2019/01/13

Arrival at Weimar















It was between three and four o’clock on a fine morning in August, that after a ten hours’ journey from Frankfort, I awoke at the Weimar station. No tipsiness can be more dead to all appeals than that which comes from fitful draughts of sleep on a railway journey by night. To the disgust of your wakeful companions, you are totally insensible to the existence of your umbrella, and to the fact that your carpet-bag is stowed under your seat, or that you have borrowed books and tucked them behind the cushion. »What’s the odds, so long as one can sleep?« is your philosophic formula; and it is not until you have begun to shiver on the platform in the early morning air that you become alive to property and its duties, – that is, to the necessity of keeping a fast grip upon it. Such was my condition when I reached the station at Weimar.
– from: George Eliot, Three Months in Weimar



Audio comment by and with Bob Muscutt, with reading by Phil New from George Henry Lewes, The Life and works of Goethe.  Source of Goethe portraits: Goethezeitportal.




We see from the images below that a passport was issued to Miss Marian Evans on 11th July, 1854, and it has the number 13666. On the same day a passport was issued to Geo. Henry Lewes, with the consecutive number 13667. They set sail to the continent on 20th July. It is interesting that they used separate passports, although some of the passports in the lists are for two people, and with different surnames.
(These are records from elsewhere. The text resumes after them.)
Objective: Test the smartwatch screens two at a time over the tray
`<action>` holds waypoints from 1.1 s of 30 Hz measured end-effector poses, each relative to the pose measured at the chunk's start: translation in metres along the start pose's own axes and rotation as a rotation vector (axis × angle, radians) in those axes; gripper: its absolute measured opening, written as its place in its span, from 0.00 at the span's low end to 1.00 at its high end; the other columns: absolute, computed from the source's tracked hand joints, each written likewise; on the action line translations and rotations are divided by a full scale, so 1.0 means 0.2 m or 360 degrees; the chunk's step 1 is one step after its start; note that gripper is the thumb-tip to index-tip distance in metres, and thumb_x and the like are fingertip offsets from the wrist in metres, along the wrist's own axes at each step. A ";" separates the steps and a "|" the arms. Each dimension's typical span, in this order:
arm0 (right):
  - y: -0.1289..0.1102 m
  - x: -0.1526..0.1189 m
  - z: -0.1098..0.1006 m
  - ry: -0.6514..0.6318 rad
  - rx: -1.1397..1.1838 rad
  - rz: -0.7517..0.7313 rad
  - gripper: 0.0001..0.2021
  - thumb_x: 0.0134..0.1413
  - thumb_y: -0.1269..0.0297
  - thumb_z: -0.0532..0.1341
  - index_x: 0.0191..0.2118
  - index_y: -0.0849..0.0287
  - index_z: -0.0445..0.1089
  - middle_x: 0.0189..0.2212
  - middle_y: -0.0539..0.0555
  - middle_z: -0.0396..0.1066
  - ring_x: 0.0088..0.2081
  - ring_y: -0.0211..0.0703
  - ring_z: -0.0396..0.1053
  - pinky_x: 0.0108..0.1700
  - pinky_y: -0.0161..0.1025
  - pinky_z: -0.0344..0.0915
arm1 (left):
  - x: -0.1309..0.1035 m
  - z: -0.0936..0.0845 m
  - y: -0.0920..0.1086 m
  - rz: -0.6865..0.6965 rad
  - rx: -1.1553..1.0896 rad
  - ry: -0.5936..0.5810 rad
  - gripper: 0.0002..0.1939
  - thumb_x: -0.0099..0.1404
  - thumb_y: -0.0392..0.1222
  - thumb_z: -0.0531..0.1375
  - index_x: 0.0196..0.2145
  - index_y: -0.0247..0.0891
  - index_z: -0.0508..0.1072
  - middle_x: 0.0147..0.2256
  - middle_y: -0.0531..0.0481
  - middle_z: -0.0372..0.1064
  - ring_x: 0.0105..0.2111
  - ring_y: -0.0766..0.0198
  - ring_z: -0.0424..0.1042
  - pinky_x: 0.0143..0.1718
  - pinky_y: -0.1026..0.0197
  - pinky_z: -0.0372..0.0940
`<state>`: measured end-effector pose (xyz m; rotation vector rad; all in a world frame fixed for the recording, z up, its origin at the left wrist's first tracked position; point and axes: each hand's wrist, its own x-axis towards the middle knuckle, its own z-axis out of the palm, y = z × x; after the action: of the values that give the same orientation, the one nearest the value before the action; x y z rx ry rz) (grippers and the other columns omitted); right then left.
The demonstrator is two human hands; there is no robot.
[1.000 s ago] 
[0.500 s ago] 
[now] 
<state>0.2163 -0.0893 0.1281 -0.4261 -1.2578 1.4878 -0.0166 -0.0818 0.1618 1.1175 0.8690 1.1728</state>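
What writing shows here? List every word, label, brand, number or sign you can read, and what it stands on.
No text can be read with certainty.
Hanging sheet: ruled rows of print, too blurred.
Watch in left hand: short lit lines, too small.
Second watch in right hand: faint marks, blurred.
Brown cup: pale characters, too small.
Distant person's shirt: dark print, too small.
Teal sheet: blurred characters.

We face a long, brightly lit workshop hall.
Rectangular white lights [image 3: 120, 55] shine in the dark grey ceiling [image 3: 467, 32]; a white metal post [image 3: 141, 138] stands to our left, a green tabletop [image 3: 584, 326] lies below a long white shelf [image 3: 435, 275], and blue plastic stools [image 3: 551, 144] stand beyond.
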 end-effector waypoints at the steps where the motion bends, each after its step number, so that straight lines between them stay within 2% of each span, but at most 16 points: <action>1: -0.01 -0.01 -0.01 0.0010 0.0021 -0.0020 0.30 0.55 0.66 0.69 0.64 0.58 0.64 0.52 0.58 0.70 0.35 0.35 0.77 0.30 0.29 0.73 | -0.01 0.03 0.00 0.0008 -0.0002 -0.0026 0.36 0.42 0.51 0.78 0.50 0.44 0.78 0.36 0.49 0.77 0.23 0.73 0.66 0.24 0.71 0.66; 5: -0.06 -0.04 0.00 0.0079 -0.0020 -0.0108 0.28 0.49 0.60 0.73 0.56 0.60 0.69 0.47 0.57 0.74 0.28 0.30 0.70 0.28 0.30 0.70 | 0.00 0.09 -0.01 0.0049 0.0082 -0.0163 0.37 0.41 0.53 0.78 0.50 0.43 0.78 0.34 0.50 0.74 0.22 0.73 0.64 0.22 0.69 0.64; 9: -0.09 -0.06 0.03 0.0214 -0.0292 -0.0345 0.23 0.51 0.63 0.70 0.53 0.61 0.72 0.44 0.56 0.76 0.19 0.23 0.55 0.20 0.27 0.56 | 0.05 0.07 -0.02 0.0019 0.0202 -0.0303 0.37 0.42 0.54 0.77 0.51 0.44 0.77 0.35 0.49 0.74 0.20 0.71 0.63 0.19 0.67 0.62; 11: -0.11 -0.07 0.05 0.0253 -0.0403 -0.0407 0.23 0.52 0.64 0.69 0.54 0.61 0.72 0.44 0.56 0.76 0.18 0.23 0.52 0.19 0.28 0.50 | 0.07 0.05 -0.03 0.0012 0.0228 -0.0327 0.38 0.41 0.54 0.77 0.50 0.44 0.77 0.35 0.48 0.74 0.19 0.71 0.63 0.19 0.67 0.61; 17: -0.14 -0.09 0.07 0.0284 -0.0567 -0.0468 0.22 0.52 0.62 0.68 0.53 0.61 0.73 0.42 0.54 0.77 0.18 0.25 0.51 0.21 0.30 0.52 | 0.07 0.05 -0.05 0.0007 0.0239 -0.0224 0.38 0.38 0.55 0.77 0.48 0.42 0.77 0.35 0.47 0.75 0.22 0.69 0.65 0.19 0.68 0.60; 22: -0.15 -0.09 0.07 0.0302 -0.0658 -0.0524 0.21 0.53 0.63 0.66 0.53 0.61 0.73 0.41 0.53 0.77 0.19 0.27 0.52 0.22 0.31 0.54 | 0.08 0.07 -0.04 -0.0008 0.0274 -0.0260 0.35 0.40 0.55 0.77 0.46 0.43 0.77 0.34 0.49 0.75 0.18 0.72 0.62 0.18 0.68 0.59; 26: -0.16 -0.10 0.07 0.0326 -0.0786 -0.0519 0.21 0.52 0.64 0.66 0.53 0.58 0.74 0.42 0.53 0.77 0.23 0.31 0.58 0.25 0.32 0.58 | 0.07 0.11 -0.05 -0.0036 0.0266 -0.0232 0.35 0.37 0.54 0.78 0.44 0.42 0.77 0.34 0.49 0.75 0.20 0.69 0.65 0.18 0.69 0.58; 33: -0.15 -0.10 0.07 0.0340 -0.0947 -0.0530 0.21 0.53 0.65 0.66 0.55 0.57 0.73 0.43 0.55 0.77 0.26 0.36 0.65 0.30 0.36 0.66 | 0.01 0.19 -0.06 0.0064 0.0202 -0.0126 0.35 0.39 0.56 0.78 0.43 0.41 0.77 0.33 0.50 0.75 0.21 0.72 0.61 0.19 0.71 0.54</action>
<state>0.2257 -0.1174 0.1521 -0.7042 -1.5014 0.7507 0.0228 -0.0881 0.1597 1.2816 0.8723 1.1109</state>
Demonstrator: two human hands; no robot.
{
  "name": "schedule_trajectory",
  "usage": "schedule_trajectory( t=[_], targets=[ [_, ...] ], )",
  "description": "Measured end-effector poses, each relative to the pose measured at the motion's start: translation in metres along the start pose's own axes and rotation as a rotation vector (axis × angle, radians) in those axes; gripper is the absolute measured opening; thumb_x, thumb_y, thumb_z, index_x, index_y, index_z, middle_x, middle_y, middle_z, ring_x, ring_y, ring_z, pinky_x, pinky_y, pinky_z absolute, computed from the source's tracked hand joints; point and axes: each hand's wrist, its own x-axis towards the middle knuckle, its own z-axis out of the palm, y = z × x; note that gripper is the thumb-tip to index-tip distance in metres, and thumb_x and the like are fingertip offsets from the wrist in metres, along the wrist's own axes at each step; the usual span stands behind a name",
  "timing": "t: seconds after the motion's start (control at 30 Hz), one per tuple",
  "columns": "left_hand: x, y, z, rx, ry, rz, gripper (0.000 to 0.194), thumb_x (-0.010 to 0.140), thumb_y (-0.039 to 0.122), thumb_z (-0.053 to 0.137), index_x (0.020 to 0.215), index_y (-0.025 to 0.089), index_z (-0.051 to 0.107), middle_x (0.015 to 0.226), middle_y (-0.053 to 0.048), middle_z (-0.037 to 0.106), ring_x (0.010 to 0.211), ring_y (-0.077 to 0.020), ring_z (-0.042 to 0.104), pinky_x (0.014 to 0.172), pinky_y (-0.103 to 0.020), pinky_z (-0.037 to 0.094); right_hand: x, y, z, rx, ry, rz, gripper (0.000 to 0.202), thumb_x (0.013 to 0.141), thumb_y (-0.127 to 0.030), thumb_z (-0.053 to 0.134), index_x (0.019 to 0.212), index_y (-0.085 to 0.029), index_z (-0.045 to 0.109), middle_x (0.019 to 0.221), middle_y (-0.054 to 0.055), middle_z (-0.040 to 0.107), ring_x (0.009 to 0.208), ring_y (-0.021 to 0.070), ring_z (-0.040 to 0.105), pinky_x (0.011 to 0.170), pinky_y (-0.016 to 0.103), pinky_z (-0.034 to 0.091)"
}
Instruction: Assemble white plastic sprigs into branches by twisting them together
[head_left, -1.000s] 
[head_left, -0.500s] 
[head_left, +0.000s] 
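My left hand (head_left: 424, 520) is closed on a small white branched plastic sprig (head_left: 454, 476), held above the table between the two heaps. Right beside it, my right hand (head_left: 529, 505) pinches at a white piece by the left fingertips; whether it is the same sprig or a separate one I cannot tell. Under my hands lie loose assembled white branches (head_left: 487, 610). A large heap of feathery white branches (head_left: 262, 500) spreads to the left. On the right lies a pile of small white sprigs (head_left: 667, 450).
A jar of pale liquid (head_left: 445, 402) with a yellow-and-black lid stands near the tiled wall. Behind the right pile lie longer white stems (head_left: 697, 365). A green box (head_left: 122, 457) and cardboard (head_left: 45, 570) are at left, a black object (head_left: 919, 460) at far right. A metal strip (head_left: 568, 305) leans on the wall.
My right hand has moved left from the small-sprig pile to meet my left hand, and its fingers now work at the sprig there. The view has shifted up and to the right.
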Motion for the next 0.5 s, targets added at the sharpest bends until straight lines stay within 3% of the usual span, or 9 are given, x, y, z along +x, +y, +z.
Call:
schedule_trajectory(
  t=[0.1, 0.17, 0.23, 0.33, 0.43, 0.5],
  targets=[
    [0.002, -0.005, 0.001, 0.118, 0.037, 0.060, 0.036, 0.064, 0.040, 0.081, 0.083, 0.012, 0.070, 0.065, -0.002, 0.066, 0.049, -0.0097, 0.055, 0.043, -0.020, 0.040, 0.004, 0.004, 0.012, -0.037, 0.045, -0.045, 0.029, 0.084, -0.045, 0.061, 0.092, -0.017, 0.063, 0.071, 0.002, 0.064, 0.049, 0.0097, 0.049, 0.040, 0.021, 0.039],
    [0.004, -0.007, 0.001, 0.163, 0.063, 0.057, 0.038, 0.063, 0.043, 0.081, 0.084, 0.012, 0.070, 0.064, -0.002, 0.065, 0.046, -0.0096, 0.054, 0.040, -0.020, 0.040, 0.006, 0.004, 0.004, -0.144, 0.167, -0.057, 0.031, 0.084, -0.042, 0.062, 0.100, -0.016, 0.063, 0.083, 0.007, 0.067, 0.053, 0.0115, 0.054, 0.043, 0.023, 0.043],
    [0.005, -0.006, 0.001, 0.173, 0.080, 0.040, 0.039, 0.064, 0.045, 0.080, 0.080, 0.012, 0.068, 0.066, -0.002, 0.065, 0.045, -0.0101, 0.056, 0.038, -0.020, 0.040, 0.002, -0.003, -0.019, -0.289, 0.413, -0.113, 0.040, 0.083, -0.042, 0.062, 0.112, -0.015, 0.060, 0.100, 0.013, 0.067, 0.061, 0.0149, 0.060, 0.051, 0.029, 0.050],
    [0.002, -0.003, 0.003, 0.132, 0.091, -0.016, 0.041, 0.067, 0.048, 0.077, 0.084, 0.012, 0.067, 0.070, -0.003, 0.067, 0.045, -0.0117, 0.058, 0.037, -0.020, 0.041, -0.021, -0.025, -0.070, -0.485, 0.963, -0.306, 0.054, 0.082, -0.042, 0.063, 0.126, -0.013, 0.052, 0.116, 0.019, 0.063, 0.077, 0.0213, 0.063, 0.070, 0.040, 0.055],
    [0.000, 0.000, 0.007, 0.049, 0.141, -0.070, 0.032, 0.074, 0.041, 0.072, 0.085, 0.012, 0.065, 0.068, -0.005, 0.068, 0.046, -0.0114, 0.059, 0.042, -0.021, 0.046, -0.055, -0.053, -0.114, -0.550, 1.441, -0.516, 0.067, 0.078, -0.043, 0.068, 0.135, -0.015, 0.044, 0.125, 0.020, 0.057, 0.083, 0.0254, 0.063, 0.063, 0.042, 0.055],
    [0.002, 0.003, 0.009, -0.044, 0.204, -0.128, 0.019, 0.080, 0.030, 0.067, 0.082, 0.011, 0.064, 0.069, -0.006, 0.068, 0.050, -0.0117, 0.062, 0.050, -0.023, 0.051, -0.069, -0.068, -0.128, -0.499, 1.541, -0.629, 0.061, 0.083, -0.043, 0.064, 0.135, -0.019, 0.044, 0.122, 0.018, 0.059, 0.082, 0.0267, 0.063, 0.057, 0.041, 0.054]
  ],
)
Reproduced by courtesy of the National Archives in accordance with Open Government Licence (OGL). Thanks to Judith Flanders for getting us on the right track, and to Joanna Blatchley for providing the images from the findmypast web site.

On 6th August, shortly after their arrival in Weimar, Marian wrote to John Chapman, who had been charged with forwarding her post: „I was delighted to see your writing on the back of the letter, which the Post Beamter (post office clerk), like a conscientious man, refused to give me because I had not my passport in my pocket, and when I at last did get it I opened it with all sorts of grateful, affectionate feelings towards you for having written to me so soon.“
Of course Chapman had written to the Poste Restante in Weimar, the forwarding address that Marian had given him before they left London. In those days the Weimar post office was housed in the hotel Russischer Hof so she had to walk about 15 minutes to her lodgings to collect the passport. After she and Lewes had settled in, both Chapman and Charles Bray sent her mail directly to the address in Kaufstraße, which Marian habitually wrote incorrectly as Kaufgasse. To keep her whereabouts as secret as possible, Bray also forwarded the mail from her beloved sister, Chrissey. Until 1857, when brother Isaac forbade the family members all contact with Marian, there was frequent correspondence between Marian and Chrissey, none of which has survived. It is almost as if they made a formal pact to destroy all the letters they exchanged. It is assumed Chrissey was kept in the dark about her sister’s other life, but we can’t be absolutely sure. It would have been difficult for Marian and Bray to evade all her inevitable questions. It is true that there is no evidence that Marian told Chrissey about her relationship with Lewes before she outed herself by letter to Isaac.  But then, there wouldn’t be, would there?